- Exercise instructions
The material below must be output exactly, line for line.

- Provided data
------------------------------------------------

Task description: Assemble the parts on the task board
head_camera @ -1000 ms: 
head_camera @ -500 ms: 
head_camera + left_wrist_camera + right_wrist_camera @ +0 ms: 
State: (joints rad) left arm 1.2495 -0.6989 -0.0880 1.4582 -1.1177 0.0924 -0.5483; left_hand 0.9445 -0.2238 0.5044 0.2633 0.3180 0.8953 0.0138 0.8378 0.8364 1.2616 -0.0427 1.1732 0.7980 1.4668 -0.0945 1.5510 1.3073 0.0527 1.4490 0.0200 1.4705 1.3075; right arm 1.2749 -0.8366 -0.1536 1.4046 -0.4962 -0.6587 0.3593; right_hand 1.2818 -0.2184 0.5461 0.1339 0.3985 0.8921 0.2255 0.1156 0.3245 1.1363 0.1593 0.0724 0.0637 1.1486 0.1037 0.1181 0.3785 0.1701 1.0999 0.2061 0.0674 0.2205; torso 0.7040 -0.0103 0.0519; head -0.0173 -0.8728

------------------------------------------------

- Expected answer
Task description: Assemble the parts on the task board
head_camera @ -1000 ms: 
head_camera @ -500 ms: 
head_camera + left_wrist_camera + right_wrist_camera @ +0 ms: 
State: (joints rad) left arm 1.2495 -0.6989 -0.0880 1.4582 -1.1177 0.0924 -0.5483; left_hand 0.9445 -0.2238 0.5044 0.2633 0.3180 0.8953 0.0138 0.8378 0.8364 1.2616 -0.0427 1.1732 0.7980 1.4668 -0.0945 1.5510 1.3073 0.0527 1.4490 0.0200 1.4705 1.3075; right arm 1.2749 -0.8366 -0.1536 1.4046 -0.4962 -0.6587 0.3593; right_hand 1.2818 -0.2184 0.5461 0.1339 0.3985 0.8921 0.2255 0.1156 0.3245 1.1363 0.1593 0.0724 0.0637 1.1486 0.1037 0.1181 0.3785 0.1701 1.0999 0.2061 0.0674 0.2205; torso 0.7040 -0.0103 0.0519; head -0.0173 -0.8728

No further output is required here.